First of all, I’m a writer. My job in a film is usually done when post begins. But our film – an edgy doc about the underbelly of the night club industry in Miami called We Run Sh*t – was a clusterfuck from the get-go.
Truth is, we did not even set out to make a movie. We were just trying to shoot behind-the-scenes footage at the Winter Music Conference to sell to other media outlets who couldn’t find a way to get well-known musicians and DJs on camera. We had unfettered access, and it wasn’t because we are stealthy videographers, it was because we were nightlife promoters tasked with throwing 6 events at the world’s largest music conference.
When our situation started to look less like club events and more like a reality show, we pivoted from interviewing DJs to documenting every step we could. We only had one camera, but luckily we had a secret weapon – our director was also an accomplished animator, and he agreed to fill in the blanks of our story using animated clips of our team and the people we encountered during our week from hell.
When that week was over, the real work began.
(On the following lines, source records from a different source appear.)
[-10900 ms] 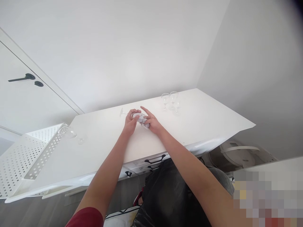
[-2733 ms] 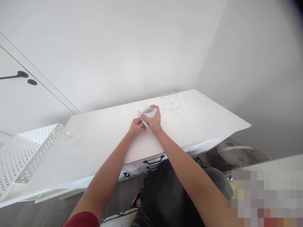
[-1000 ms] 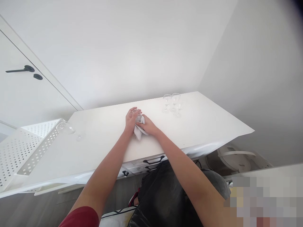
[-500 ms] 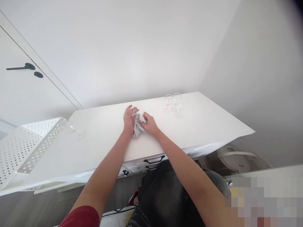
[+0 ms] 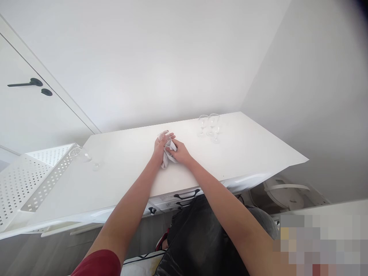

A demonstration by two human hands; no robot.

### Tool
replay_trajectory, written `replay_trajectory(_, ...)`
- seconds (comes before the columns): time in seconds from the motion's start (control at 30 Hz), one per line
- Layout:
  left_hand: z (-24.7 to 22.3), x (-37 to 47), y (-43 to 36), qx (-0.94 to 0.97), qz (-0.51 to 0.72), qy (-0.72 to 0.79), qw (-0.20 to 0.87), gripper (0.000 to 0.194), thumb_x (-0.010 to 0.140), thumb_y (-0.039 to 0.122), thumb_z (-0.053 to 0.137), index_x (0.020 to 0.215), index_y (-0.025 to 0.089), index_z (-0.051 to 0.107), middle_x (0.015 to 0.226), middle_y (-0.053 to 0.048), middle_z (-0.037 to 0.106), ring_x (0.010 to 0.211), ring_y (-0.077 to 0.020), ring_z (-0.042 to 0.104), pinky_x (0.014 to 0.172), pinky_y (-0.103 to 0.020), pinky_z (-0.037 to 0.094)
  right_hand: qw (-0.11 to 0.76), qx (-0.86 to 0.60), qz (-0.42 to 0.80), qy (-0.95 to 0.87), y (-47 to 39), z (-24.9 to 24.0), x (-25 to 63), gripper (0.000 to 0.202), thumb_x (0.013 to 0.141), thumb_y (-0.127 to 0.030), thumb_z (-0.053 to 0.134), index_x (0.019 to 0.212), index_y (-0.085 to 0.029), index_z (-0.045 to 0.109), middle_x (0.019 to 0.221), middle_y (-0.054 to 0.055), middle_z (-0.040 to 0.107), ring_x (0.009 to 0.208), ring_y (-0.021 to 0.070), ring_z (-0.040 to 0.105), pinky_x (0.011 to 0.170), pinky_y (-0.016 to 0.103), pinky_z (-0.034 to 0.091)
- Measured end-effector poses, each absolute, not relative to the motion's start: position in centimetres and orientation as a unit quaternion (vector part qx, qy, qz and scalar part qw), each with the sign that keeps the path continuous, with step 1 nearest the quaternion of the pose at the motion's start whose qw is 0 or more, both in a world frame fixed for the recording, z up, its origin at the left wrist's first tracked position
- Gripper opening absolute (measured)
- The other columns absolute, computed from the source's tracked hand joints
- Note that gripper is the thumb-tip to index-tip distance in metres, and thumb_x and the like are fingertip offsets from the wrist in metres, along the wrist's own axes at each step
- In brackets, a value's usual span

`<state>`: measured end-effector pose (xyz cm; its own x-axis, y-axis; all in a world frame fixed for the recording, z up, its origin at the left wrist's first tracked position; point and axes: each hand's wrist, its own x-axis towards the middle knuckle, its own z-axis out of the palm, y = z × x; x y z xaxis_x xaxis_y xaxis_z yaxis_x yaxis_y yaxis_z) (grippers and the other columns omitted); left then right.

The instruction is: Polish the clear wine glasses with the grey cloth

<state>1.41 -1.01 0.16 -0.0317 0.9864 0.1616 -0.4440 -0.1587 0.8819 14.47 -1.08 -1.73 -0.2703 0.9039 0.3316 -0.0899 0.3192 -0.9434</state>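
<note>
Over the middle of the white cabinet top (image 5: 135, 168), my left hand (image 5: 160, 147) is wrapped round a clear wine glass (image 5: 163, 134). The bowl points away from me, and part of the glass is hidden by fingers and cloth. My right hand (image 5: 181, 151) pinches a light grey cloth (image 5: 166, 160) against the lower part of the glass, close beside the left hand. Some of the cloth hangs down between my wrists toward the surface.
Several stemmed glasses (image 5: 212, 122) stand at the back right. Another wine glass (image 5: 85, 155) lies on its side at the left, near a white perforated rack (image 5: 51, 168). A wall rises behind; drawers with black handles (image 5: 186, 194) face me.
My left hand has turned and its fingers have closed further over the glass, whose bowl now shows above them. My right hand stays with the cloth at nearly the same spot.
</note>
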Motion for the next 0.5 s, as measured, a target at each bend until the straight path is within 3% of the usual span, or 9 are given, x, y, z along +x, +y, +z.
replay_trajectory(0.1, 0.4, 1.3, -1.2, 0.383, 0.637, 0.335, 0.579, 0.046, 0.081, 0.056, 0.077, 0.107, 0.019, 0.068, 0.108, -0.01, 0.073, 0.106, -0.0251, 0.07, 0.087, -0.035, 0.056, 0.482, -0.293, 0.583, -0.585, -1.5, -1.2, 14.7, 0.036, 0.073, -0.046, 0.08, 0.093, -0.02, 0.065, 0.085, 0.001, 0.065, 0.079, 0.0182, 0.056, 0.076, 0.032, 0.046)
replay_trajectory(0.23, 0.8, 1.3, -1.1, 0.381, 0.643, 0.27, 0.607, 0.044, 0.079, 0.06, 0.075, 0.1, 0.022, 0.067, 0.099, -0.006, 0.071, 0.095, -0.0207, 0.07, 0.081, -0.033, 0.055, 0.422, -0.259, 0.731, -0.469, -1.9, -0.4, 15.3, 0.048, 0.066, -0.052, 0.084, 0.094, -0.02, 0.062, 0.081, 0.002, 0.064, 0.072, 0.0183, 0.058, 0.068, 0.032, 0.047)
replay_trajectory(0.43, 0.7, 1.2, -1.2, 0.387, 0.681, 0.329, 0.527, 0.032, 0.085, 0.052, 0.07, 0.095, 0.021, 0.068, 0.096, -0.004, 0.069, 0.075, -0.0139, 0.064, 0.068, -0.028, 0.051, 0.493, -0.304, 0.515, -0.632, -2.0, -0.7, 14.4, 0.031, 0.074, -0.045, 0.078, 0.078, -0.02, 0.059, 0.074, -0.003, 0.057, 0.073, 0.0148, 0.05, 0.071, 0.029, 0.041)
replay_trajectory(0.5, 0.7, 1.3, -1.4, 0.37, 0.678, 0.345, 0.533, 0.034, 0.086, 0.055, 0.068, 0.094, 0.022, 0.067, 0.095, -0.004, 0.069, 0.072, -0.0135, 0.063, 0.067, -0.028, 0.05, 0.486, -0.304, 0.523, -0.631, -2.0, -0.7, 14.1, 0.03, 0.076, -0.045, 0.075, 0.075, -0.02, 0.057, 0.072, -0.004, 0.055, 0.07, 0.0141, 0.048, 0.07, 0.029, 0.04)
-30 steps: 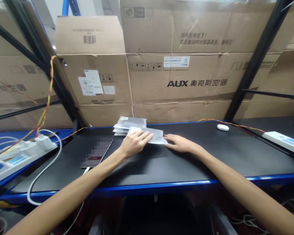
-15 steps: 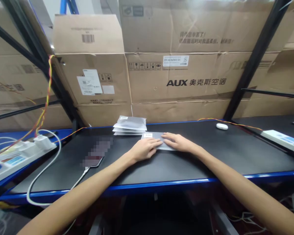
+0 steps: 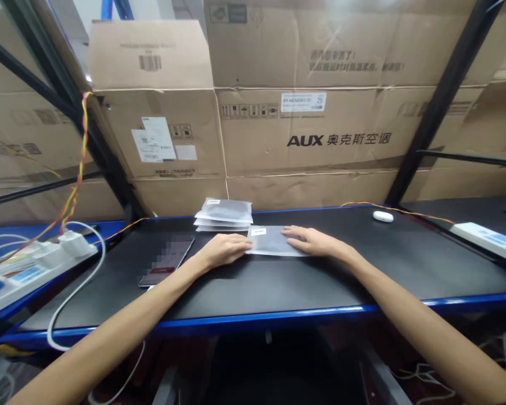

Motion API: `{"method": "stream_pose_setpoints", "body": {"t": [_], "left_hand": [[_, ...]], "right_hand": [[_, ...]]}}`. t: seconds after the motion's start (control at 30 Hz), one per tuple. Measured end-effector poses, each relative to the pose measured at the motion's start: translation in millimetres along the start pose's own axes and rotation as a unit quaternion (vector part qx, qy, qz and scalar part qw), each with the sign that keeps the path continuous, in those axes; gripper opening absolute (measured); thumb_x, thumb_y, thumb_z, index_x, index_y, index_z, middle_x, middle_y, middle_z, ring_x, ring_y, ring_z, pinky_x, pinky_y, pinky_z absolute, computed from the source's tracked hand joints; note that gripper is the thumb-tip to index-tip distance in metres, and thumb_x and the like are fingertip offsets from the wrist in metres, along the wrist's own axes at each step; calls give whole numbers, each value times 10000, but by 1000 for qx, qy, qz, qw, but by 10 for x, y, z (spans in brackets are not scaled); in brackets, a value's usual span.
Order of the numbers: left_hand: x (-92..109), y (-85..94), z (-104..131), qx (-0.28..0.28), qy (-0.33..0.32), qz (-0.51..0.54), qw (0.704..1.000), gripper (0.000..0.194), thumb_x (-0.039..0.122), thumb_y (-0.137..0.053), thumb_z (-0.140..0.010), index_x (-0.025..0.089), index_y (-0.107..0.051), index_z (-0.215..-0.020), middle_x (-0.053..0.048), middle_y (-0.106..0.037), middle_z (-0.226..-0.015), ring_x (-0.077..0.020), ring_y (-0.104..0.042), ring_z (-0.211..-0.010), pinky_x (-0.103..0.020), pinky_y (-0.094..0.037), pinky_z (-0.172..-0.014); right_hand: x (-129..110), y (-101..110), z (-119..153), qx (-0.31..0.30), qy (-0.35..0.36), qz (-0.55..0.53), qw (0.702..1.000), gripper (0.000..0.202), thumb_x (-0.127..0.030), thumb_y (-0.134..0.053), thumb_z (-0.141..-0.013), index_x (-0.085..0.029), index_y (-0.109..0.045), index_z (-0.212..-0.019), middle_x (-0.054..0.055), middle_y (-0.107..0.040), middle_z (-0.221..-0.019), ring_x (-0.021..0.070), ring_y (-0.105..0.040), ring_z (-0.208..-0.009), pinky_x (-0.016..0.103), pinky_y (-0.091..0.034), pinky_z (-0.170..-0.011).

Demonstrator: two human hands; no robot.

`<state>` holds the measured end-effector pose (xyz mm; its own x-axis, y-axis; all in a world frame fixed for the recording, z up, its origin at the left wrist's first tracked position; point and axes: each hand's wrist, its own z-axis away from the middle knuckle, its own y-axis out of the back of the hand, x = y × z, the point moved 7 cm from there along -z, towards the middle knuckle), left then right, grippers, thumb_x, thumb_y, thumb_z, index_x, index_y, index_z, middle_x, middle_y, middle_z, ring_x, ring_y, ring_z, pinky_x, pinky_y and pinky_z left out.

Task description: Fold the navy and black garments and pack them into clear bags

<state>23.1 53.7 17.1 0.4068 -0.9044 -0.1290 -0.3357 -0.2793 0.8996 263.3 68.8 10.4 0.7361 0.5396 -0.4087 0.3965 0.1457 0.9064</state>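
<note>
A frosted, translucent plastic bag [image 3: 272, 243] with a small white label at its upper left lies flat on the black tabletop [image 3: 270, 287]. At its left edge is my left hand [image 3: 226, 249], palm down, fingers stretched toward the bag and touching its border; the thumb is partly hidden. My right hand [image 3: 314, 242] rests on the bag's right part with its fingers extended and slightly apart. What the bag contains cannot be made out. Just behind and to the left stands a small stack of similar frosted bags [image 3: 224, 214].
A phone [image 3: 168, 261] with a white cable lies left of my left forearm. White power strips [image 3: 42, 267] sit at the far left and right. A small white case [image 3: 383, 216] is at the back right. Large cardboard boxes [image 3: 253, 135] and black shelf posts [image 3: 442, 95] stand behind.
My left hand has slid left from the bag's surface to its left edge, uncovering more of it. My right hand has shifted slightly right, still on the bag.
</note>
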Motion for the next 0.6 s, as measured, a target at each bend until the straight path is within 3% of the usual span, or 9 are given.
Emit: {"method": "stream_pose_setpoints", "body": {"t": [0.23,0.37,0.6], "left_hand": [[83,17,-10,6,-24,-58,998,226,192,-423,-999,188,-641,-1057,-66,-743,-1094,-184,-728,-953,-259,-579,-746],[52,-30,-12,-7,13,-45,999,230,202,-405,-997,204,-631,-1035,-51,-746,-971,-155,-725,-863,-232,-557,-734],[44,-88,-38,-7,49,-30,998,179,248,-436,-988,191,-598,-937,-31,-713,-797,-148,-703,-716,-212,-518,-643]], "right_hand": [[-54,44,11,21,2,27,999,509,-398,-463,-931,-232,-560,-1403,67,-521,-1473,324,-432,-1390,512,-327,-1160],[-343,-34,28,72,93,29,993,443,-313,-436,-940,-222,-617,-1333,82,-602,-1392,282,-535,-1308,477,-390,-1125],[-851,-356,-47,120,211,94,966,362,-370,-477,-977,-238,-643,-1270,85,-659,-1308,254,-582,-1246,425,-446,-1081]]}}
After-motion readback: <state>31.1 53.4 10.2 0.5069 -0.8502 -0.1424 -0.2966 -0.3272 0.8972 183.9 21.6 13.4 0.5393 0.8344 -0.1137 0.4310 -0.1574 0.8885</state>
I had to chronologicalize the footage and write a treatment so that our editor could manage the final cut. It was weeks of painstakingly tough work. You’d think it would be easy to piece together a story that you literally just lived, but sifting through the footage and trying to decide which elements were usable while deciding which lost moments were intriguing enough to animate was one of the hardest creative tasks in my lifetime. I was working in tandem with our director who was not actually at the music conference but whose fresh eyes could lend a perspective that was invaluable in the end.
It took two months to organize the footage and complete the paper edit. The director lived in Los Angeles and I was in Toronto, so I would send him time codes as I worked. When he started on the first cut we were so organized that we only made a few changes before locking our final cut.
It took another 5 months for the animation to be complete, a process that took longer than expected for various reason. First, we all had day jobs, and we burned the midnight oil whenever we could. Second, we had neglected to obtain proper releases from various DJs and club owners, an oversight that would come back to haunt us.
When we were finally done we submitted the doc to dozens of film festivals, and we were accepted by 5 in total. One was the Phoenix Film Festival. Our director had a few films featured there in the past, and was a fixture for Q & A’s, as well as workshops and meet and greets. All of it was new for me, a guy who was mostly a freelance journalist covering politics in Toronto.
But, to my surprise, we won for Best Documentary. It was surreal, and we thought our little film had a shot at a digital distribution deal. But the mistakes we made while filming would come back to haunt us.
We couldn’t get a decent rate for our errors and omissions insurance, and since several celebrities had threaten to sue us, a digital distribution deal was impossible. But even with a deal in place, it’s not like we would have made any money. Call it a lesson learned, and an awesome experience.
A few lessons learned, actually. If I did it again I’d have a couple more cameras, obviously. I also would not have let my director’s friend score the film. Sure, he now composes music for Tom Cruise movies, but still…it was not a good fit. If I had to do it over, I’d go with a more practical solution, where we could still get a great composer, but choose from scores already completed. A site licensingmusic.com is a one-stop shop and would have trimmed our budget and still delivered.
But in the end, even though the film was well-received, I still blew it. Being creative isn’t enough as an indie film producer. You have to be organized. You have to think of the long term goals, and plant the right seeds in the short term. Eventually you can cultivate your creative vision while simultaneously ensuring your project has the organizational chops to be not just recognized, but monetized as well.